— Нет, — я трясу головой. — Не начинай. Сейчас ты опять расскажешь мне какую-нибудь нравоучительную историю типа той, про женщину с туберкулезом.
— Ну если ты так хочешь оставаться трупом… — холодно пожимает плечами Арно и опять начинает пулять камушки в скалу, будто бы серьезно увлеченный их рикошетными трелями, но не выдерживает, разворачивается ко мне и неожиданно встряхивает меня точно куклу. — Хватит уже истерить! Надо смотреть на вещи трезво и серьезно. Ты жива! Пойдем!

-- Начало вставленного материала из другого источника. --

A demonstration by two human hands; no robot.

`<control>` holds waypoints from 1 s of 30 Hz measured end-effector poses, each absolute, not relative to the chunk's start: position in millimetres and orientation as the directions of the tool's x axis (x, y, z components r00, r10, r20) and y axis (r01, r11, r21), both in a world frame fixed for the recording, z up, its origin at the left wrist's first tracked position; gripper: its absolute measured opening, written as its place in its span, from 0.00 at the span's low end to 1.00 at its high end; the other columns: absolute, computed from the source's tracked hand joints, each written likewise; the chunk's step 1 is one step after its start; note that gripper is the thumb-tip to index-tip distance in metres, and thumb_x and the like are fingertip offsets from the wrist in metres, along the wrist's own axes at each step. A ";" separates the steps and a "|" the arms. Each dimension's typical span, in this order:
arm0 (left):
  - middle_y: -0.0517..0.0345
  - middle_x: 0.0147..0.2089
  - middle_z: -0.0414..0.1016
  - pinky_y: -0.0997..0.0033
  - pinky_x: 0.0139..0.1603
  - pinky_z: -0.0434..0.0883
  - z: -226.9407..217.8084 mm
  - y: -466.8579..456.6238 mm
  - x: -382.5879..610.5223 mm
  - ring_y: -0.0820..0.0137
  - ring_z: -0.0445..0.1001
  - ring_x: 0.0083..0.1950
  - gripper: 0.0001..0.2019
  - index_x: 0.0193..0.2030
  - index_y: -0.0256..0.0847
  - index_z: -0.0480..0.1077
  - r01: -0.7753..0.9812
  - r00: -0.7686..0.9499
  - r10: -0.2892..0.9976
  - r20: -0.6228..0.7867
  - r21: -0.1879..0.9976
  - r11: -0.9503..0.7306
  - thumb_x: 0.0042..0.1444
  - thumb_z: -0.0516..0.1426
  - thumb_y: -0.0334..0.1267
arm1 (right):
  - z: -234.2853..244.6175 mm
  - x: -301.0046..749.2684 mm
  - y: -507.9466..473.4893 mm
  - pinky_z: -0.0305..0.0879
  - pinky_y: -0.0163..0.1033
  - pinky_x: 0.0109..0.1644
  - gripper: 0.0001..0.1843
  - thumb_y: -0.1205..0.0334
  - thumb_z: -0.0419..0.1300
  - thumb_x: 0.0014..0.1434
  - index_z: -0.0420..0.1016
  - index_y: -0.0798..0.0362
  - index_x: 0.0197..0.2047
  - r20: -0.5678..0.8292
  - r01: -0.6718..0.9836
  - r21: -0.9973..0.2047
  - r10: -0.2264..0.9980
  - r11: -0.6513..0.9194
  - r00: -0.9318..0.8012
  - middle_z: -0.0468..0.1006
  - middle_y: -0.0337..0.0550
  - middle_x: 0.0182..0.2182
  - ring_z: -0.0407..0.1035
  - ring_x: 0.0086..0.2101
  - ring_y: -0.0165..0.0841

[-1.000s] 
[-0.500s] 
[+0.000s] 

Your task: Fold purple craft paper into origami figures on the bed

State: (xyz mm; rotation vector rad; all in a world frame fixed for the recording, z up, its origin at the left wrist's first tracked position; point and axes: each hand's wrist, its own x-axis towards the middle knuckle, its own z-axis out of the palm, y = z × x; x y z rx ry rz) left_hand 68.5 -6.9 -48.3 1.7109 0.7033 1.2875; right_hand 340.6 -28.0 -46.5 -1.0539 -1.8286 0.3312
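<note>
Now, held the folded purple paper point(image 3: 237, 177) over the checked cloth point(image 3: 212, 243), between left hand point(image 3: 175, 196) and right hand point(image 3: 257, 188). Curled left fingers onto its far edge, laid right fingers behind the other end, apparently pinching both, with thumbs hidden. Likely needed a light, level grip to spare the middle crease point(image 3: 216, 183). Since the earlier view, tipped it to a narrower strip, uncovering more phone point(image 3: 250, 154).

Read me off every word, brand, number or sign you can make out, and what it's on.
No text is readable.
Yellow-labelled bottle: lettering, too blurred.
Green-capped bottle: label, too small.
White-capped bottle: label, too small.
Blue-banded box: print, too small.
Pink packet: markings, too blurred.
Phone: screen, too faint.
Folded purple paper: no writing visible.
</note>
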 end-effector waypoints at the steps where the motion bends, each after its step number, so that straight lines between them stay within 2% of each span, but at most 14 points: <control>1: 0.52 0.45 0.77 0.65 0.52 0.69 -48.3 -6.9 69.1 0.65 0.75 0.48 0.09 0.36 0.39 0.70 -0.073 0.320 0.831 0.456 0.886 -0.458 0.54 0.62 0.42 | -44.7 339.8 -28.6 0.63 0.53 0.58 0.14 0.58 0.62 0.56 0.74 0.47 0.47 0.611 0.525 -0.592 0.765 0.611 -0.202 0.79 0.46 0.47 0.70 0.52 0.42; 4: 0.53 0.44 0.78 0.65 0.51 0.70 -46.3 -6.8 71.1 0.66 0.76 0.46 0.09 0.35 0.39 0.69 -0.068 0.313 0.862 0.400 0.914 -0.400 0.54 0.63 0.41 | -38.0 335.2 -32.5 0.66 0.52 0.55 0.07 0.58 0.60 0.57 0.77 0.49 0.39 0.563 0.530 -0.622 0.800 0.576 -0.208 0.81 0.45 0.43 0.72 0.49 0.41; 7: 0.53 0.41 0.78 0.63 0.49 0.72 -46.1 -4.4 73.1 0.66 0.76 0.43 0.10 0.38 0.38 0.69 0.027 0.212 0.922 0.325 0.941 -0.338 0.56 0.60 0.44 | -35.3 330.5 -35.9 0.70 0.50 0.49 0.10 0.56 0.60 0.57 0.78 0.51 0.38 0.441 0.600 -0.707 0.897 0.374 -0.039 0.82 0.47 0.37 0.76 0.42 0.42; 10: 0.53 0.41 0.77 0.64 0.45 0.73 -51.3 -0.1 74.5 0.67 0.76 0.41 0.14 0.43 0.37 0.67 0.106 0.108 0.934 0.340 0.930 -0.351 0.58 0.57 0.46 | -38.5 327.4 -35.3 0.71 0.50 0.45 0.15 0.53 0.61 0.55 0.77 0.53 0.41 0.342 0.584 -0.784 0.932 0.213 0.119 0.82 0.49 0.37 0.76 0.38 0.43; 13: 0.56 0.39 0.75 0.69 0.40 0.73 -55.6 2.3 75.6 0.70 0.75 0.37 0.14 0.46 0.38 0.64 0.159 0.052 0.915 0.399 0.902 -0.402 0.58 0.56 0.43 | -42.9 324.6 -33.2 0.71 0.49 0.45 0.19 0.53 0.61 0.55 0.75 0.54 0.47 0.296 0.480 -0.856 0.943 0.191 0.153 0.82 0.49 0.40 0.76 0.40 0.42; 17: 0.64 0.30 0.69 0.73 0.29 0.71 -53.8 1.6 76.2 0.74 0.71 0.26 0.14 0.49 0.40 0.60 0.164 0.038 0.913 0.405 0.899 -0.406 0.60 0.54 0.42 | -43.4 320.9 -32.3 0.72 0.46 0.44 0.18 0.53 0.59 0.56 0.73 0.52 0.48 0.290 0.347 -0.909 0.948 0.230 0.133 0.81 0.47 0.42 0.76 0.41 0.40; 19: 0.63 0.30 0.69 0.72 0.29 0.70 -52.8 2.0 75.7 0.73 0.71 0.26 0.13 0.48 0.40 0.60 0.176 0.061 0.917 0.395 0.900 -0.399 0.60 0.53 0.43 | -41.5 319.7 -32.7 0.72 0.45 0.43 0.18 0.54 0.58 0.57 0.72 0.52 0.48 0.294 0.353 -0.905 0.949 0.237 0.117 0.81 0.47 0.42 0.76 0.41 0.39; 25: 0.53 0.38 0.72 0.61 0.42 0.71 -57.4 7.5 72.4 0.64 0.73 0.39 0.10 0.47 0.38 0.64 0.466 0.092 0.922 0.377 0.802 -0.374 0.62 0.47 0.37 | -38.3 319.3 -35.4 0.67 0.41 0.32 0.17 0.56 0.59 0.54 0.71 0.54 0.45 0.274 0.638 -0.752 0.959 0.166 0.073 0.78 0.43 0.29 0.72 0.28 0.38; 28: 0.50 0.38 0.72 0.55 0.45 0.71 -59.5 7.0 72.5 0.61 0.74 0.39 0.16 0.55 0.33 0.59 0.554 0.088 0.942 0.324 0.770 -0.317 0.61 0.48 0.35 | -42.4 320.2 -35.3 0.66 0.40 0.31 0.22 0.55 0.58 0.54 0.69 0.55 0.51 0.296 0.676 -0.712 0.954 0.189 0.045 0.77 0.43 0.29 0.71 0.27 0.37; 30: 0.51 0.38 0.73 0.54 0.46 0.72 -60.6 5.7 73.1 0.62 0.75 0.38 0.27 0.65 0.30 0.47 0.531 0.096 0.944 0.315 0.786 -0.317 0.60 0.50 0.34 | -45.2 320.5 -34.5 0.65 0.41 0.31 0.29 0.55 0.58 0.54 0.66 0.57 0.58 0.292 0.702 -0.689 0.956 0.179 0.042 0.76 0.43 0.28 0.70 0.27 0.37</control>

Вскочив, француз тащит меня в сторону обломков.
— Куда? — упираюсь я.
— Куда надо.
— Я не пойду! Там он!
— Кто?
— Покойный!
— Так ты же сама покойница? Чего тебе бояться?
— Все равно, не пойду! Не могу!
Но Арно не отпускает меня, пока не подтаскивает к телу.

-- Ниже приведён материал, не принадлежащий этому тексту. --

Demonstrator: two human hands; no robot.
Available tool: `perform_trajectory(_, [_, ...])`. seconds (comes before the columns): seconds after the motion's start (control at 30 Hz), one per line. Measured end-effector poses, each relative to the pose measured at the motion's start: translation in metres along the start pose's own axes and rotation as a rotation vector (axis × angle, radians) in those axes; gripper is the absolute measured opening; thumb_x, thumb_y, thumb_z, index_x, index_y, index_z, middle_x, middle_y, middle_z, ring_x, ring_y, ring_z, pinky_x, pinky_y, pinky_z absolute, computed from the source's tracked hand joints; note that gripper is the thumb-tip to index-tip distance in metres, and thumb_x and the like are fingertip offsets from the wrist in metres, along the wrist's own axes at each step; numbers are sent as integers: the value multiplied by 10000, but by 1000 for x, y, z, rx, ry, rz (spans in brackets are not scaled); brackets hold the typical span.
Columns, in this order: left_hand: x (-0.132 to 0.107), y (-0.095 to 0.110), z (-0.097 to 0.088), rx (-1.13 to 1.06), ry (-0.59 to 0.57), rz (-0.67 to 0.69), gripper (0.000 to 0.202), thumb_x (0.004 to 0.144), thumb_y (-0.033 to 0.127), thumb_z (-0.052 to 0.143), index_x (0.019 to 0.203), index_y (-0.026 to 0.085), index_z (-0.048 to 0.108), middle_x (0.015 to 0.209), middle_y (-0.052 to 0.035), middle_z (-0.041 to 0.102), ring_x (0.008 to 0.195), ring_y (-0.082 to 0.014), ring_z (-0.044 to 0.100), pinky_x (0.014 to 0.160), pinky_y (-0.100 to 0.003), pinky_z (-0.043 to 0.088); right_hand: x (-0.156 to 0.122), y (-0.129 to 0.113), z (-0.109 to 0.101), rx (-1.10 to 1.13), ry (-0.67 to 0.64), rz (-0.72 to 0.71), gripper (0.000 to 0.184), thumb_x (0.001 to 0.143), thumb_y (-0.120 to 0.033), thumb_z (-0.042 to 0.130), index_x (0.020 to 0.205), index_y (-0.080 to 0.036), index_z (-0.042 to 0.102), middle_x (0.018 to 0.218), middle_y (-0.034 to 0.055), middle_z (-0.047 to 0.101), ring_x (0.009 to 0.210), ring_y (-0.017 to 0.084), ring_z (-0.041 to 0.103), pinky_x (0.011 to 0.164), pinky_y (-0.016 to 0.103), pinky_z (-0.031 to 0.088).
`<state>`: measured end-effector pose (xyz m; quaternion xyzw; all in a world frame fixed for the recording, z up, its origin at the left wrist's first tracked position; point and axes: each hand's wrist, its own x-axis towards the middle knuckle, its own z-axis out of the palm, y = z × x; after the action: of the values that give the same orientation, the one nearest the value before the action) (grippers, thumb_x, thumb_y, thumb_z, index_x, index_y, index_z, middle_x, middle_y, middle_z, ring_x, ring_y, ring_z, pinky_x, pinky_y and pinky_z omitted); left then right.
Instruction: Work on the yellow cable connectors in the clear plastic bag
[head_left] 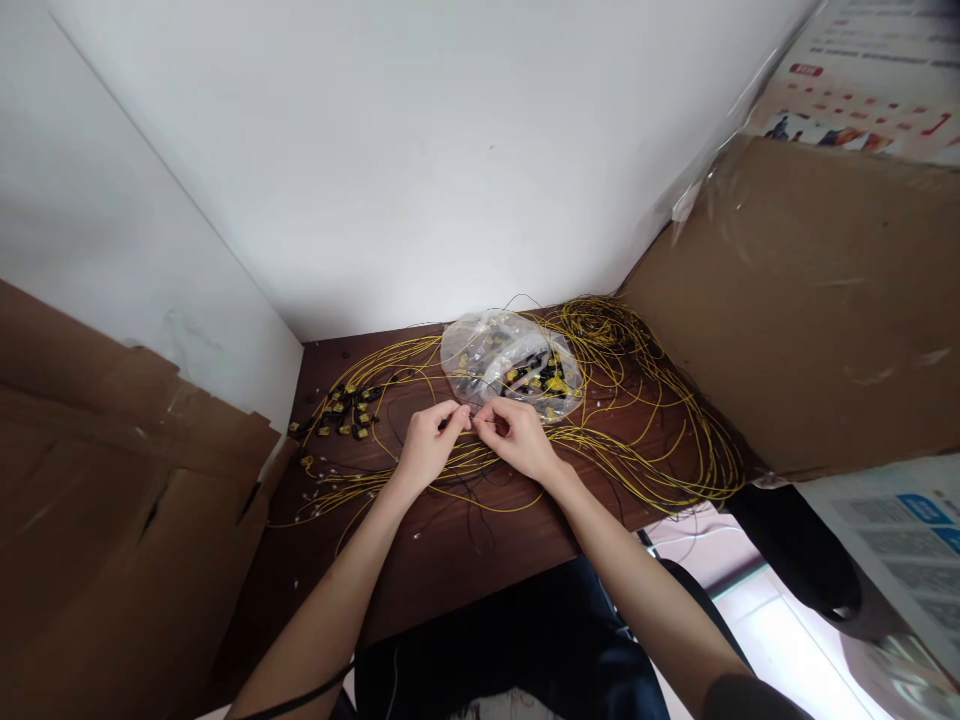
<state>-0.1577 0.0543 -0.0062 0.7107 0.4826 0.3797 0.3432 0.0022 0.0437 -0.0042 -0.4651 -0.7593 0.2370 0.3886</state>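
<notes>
My left hand (433,438) and my right hand (516,432) meet fingertip to fingertip over the middle of the brown table. Both are pinched closed on something thin, probably a wire, too small to make out. Just behind them lies a clear plastic bag (469,362) with small black and yellow parts (536,375) in it. Beneath my hands run long yellow wires (600,452), loosely bunched from left to right. To the left of my hands, a cluster of black and yellow connectors (349,408) sits at the wire ends.
Cardboard (112,480) stands along the left side, and a large cardboard box (810,300) along the right. A white wall (450,160) rises behind the table (420,590). Coiled yellow wire (600,325) is heaped at the back right. Tiny pale bits (296,583) lie scattered at left.
</notes>
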Motion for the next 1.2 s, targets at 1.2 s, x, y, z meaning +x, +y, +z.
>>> perform_trajectory(1.2, [-1, 10, -4, -41, -85, 23, 333, 846, 368, 444, 636, 147, 576, 591, 3, 555, 584, -113, 481, 547, -208, 347, 2, 6, 2, 134, 132, 136, 216, 808, -313, 551, 659, -159, 572, 608, -1, 560, 530, 103, 452, 526, 228, 362])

— Смотри! — командует Арно неожиданно властным голосом.
Стон срывается с моих губ:
— Не-е-ет…
— Видишь, его кости переломаны?! Видишь, что-то торчит из его груди?! Это кость, что б ее черт подрал! Его драная сломанная кость! А дырку в шее видишь? А жизнь в его глазах? В глаза ему смотри, а не тряси головой! Есть там жизнь, я спрашиваю?!
— Прекрати, пожалуйста!
— Дотронься до него!
Арно толкает меня вперед, и я падаю на труп, еле успев выставить вперед руки. Они тут же утыкаются во что-то мокрое и омерзительно липкое. Кровь? Вывалившиеся из брюшной раны кишки?

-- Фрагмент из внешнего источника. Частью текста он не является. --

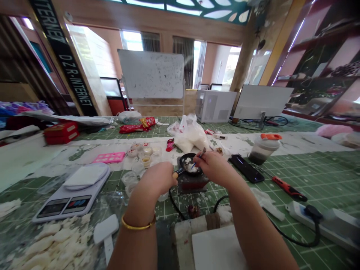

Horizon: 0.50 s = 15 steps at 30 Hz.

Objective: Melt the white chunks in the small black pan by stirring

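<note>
A small black frying pan (pixel 188 159) with white chunks (pixel 190 165) in it rests on a small dark electric hot plate (pixel 192 183). My left hand (pixel 161 176) is closed around the pan's handle (pixel 180 172), whose light-coloured end shows by the fingers. Over the pan's right rim, my right hand (pixel 211 165) pinches a thin blue stick-like tool (pixel 194 165), its lower end among the white chunks. The exact kind of tool cannot be made out. Behind the pan stands a plastic bag of white material (pixel 189 135). Small clear cups (pixel 145 161) sit left of the pan.
A kitchen scale (pixel 74 191), a white spatula (pixel 106 229) and pale crumbled pieces (pixel 53 243) lie to the left. At right are a phone (pixel 246 168), a lidded shaker cup (pixel 263 149), a red-black screwdriver (pixel 289 188) and a power strip (pixel 306 221). Cables run in front of the hot plate.
</note>
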Tool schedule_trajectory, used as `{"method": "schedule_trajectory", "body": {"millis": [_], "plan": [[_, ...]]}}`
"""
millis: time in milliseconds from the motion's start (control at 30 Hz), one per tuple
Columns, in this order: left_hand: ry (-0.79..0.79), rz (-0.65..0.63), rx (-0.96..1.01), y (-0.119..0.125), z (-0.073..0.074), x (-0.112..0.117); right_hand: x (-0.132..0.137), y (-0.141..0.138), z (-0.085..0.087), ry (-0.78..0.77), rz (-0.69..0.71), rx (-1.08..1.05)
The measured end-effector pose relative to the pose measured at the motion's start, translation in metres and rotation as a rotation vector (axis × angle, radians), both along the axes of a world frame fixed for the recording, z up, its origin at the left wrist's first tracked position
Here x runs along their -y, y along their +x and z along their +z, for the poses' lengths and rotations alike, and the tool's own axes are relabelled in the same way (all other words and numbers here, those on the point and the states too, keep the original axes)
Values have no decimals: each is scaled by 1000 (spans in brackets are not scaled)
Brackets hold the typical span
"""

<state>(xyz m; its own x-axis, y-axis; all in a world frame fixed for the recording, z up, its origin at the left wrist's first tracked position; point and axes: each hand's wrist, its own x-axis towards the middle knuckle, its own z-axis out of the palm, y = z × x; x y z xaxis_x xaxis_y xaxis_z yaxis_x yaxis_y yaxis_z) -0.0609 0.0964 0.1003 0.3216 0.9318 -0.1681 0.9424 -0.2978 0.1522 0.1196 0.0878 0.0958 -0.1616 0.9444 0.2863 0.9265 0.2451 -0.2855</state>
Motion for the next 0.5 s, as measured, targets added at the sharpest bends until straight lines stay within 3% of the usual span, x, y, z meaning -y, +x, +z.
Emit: {"method": "schedule_trajectory", "body": {"millis": [200, 367, 500], "plan": [[-5, -5, 10, 0, 0, -1, -1, 1, 0, 23, -80, 44], [0, 4, 17, 0, -1, 0, 0, 1, 0, 0, 6, 24], [-6, -6, 8, 1, 0, 0, 0, 2, -1, 15, -81, 56]]}}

И в этот момент, здравствуйте, я ваша добрая мама, из-за туч снова появляется наше потерянное светило. Тут как тут, румяная луна освещает жуткую картину до мельчайших деталей, словно кто-то наверху специально зажег мне свет. Перед самым своим лицом я успеваю заметить закатившиеся зрачки, затем слегка удивленную, брезгливую гримасу, исказившую полные губы, и восковую, обесцвеченную смертью пористую кожу, — и меня выворачивает наизнанку прямо на грудь Тащерского.
Вытирая ладонью губы и постанывая, я стараюсь отвернуться, как угодно, на четвереньках отползти подальше.